Schließlich irgendwann, wir wurden schon langsam nervös (typisch Europäer eben) ging er auf unser Problem mit dem festsitzenden VW-Bus ein. Er lächelte souverän und meine „no Problem“ und schon nach wenigen Minuten fuhr ein großer Hummer-Jeep mit 2 Soldaten vor. Wir bedankten uns überschwänglich beim freundlichen Offizier, kletterten auf die Pritsche des Jeeps und fuhren zu unserm Bully.
Nun aber nahm das Drama erst seinen Lauf!
Die zwei Jungs die er uns da mitgegeben hatte, waren offensichtlich nicht die hellsten. Jeder logisch denkende Mensch würde beim Abschleppen das Zugfahrzeug vor das abzuschleppende Vehikel stellen. Nicht so unsere zwei Retter. Im rechten Winkel zum Bully hängten sie das Stahlseil an meiner Abschleppöse und an der Anhängerkupplung des Jeeps, ein. Dann fuhren sie an, das konnte natürlich nicht klappen den Bus seitlich rauszuziehen. Aber die Jungs waren hartnäckig. Mehrfach mit roher Gewalt versuchten sie es, der Bus neigte sich bedrohlich zur Seite und drohte umzukippen. Dann der Supergau. Sie ließen das Seil durchhängen und versuchten es mit Anlauf.
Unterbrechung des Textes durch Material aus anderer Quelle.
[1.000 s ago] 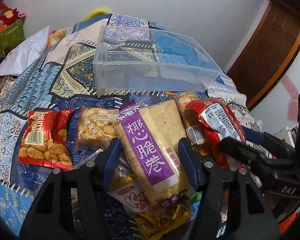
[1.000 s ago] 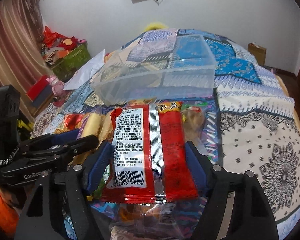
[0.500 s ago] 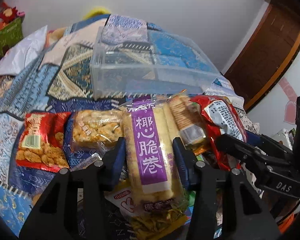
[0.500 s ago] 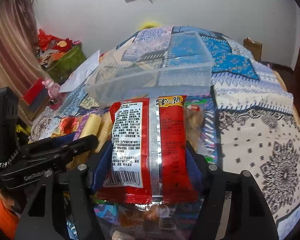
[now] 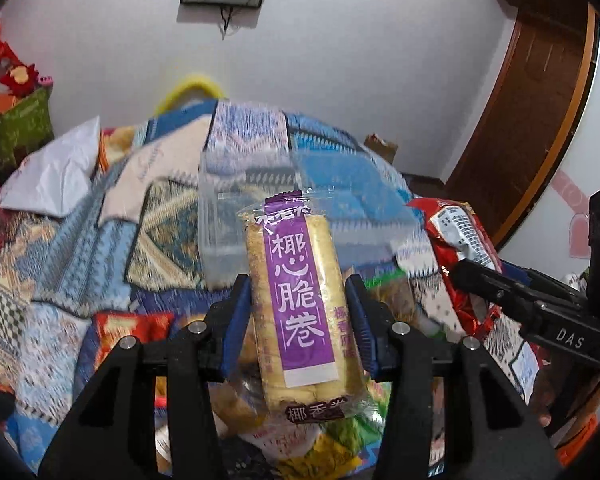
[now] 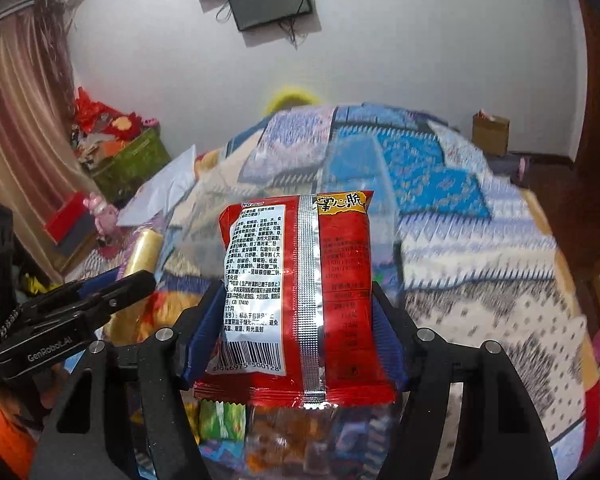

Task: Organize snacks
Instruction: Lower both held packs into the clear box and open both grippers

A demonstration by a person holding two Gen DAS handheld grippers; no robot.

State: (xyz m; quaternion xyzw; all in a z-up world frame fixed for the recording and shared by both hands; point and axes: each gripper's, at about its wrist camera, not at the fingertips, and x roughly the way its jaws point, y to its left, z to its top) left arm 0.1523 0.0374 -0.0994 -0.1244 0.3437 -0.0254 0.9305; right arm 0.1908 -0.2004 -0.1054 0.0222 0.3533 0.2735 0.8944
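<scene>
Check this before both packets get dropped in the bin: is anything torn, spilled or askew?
Nothing stands out. The left gripper holds the purple-labelled yellow wafer-roll pack upright and intact; the right gripper holds the red foil snack packet upright, seams closed. The clear plastic bin is blurred.

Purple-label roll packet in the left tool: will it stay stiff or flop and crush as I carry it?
The purple-label roll packet stands straight beyond the left tool, so it is probably fairly stiff. Its clear wrapper looks glossy, so possibly slippery. The rolls inside look brittle; squeeze gently.
</scene>
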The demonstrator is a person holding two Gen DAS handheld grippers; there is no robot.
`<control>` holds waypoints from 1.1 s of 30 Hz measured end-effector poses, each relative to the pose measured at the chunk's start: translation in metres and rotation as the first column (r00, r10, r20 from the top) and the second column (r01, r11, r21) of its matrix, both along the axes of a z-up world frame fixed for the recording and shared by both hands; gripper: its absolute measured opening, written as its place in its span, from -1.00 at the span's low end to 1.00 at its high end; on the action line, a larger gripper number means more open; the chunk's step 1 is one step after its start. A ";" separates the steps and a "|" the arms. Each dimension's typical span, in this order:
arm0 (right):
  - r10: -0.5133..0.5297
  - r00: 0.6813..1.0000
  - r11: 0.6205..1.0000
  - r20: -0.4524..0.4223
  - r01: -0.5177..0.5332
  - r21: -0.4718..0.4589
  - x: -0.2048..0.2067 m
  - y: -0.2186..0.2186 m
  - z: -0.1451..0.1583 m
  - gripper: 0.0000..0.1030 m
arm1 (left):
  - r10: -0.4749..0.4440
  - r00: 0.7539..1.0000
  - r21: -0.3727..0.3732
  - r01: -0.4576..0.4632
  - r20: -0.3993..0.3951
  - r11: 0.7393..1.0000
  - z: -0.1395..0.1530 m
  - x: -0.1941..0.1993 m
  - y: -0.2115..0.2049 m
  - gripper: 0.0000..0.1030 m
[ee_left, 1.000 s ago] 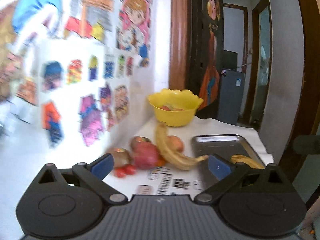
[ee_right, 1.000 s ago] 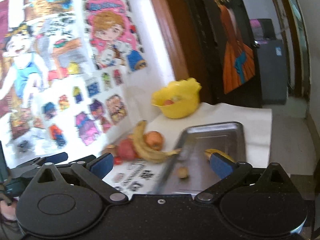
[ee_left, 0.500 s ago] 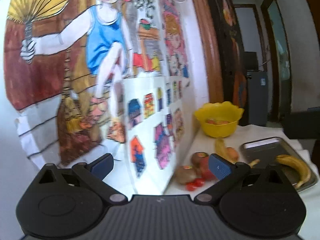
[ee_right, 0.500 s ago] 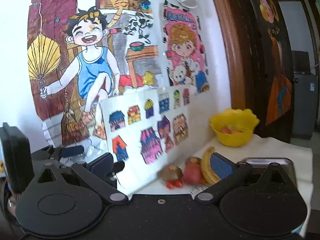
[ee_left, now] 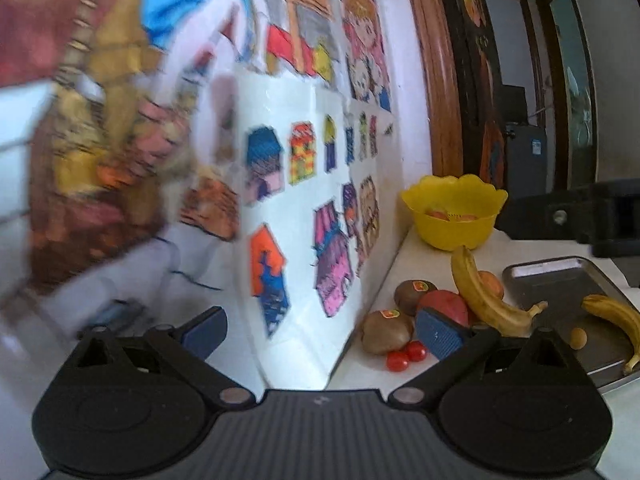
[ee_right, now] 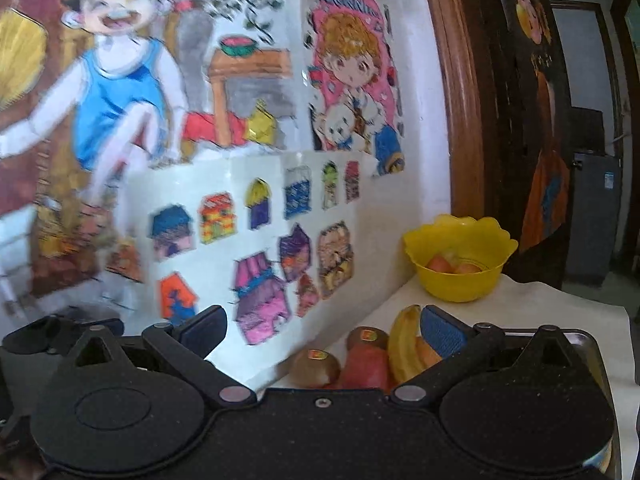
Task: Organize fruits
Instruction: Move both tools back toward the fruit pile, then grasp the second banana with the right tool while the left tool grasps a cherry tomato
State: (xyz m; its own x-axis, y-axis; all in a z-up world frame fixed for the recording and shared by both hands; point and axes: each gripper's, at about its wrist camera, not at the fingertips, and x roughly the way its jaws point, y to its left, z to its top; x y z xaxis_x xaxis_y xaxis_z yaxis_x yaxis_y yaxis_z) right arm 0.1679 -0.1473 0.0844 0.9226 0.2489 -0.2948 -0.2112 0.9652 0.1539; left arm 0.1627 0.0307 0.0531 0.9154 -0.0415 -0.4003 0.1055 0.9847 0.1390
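Grippers, left (ee_left: 320, 334) and right (ee_right: 322, 330), are both hanging wide apart, gripping nothing. Fruit pile (ee_left: 440, 312) is waiting beside the tray (ee_left: 560, 280); approaching low and squarely should help.

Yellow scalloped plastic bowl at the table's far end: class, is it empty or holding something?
Holding something: the yellow scalloped plastic bowl shows orange-red fruit pieces inside.
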 end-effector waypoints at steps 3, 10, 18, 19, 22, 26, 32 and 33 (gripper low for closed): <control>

Ein Schlag, das Seil flog durch die Luft, meine Abschleppöse war abgerissen. Das hätte böse enden können.
Ich hatte mich bisher aus Höflichkeit zurückgehalten, konnte das Elend aber nicht mehr mit ansehen. Jetzt dirigierte ich den Jeep vor den Bully, machte das Seil an den Querrohren der Vorderachse fest, setzte mich in den Bus um mit Motorkraft zu unterstützen, das hatten sie nämlich bisher abgelehnt. Langsam und mit viel Gefühl hat es dann auf Anhieb funktioniert und kurze Zeit später stand ich wieder auf festem Untergrund.
Wir bedankten uns bei den Soldaten mit einigen Schachteln Zigaretten, die wir, obwohl Nichtraucher, für solche und ähnlich Fälle dabei hatten, und suchten uns ein neues Plätzchen für die Nacht. Was dann folgte, wäre aber eine neue Geschichte.
Die kleine Glasflasche auf dem Foto befindet heute sich in unserem Urlaubsschatzkästchen, dass ich nun wieder schließe.
Eine sehr, sehr spannende Geschichte die Du so schön und mitreissend erzählt hast.
Da ist man ganz dabei, hat Durst und zwischendurch ungute Gefühle...
Wie alt ward ihr damals bei diesen Reisen? Ich glaube Deine Frau ist eine sehr mutige
Person, sonst hätte sie Dich nicht so bedingungslos begleiten können!